Он снова сплетает пальцы.
— К счастью для меня, этих парней уже нет на рынке. Как вы, ребята, его называете? Рынок мяса?
— Худшая метафора, но верная. — Я пожимаю плечами. — Ну, пусть будет рынок мяса.
— Я не шучу.
— Я знаю, пап.
— Хорошо. — Он делает вид, что перебирает бумаги, давая мне знать, что разговор окончен. — Кроме того, не знаю, зачем тебе встречаться с борцом — у них такие забавные уши.
— Ты шутишь?
— Да. Разве не смешно?
— Не совсем, потому что думаю, что эти забавные уши иногда довольно милые. — Я доставляю ему много хлопот, и он это знает. Встаю со своего места и протягиваю руку, слегка шевеля мочками его ушей. — Посмотрите на милые маленькие ушки моего папулечки.
Он, ворча, шлепает по руке.
— Прекрати, люди смотрят.
Я бросаю ему взгляд, достойный моего подросткового «я».
— Никто не смотрит.
Если не считать борца, бродящего по раздевалке. Зик Дэниелс ловит мой взгляд и хмурится, тут же подставляя мне свою широкую спину, когда переодевается в спортивную рубашку. Вся кожа его спины покрыта черной татуировкой, которая выглядит как восходящий Феникс. Резкие линии с мрачным настроением.
Таинственный, жесткий и злой, каким и кажется этот парень.
— Он всегда такой задумчивый? Или это только для меня?
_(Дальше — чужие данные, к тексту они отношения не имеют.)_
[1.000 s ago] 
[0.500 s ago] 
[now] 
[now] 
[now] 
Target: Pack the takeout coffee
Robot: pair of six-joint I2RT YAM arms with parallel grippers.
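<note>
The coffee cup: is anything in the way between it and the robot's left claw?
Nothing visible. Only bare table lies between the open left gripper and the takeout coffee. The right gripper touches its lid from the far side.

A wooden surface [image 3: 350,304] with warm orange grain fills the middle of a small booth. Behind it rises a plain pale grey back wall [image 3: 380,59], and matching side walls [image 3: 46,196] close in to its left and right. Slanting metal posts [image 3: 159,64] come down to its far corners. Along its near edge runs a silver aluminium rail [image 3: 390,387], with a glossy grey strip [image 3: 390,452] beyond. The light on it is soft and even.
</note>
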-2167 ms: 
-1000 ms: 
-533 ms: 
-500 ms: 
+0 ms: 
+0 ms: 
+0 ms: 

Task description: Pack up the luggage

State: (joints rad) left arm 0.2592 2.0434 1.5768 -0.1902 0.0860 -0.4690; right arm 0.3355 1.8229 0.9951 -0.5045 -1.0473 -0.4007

— Дэниелс? — Папа снова вытягивает шею и смотрит сквозь стекло. Фыркает. — Он всегда такой.
— Почему?
— Подозреваю, что это как-то связано с его воспитанием. Он не ладит со своими родителями.
— А-а-а, понятно.
После этого мы оба молчим, и мне интересно, думает ли он о том же, о чем и я. Что родители формируют человека таким, каким он становится, хотят они того или нет. Я имею в виду, посмотрите на меня — у меня двое совершенно нормальных родителей, которые развелись, и в некотором смысле это как-то повлияло на меня.
Я проехала полстраны, чтобы получить одобрение отца, искупить вину за то, что мать его бросила. Я достаточно посещала занятий по психологии в старших классах, чтобы знать, что такое поведение проистекает из моего прошлого и имеет отношение к динамике моей семьи.
— Не поверишь, — говорит папа, — но он действительно прошел долгий путь. В прошлом году он был таким придурком, что мне чуть не пришлось его отстранить.
Я изучаю Зика через стекло, скольжу взглядом по его телу, глазею.
«Серьезно, Анабелль, перед своим отцом?»
Тьфу.
— Чуть не отстранил? Почему?
— Паршивое отношение. Простите мой французский.
— Он не выглядит так уж ужасно.
Папа хмыкает.
— Внешность бывает обманчива, и подозреваю, что в этом замешана его девушка.
— Ты с ней встречался?
Я смотрю, как Зик сидит на скамейке спиной к нам, зашнуровывая пару черных борцовских ботинок и натягивая майку через голову. Какая жалость — прикрывать идеальную широкую спину.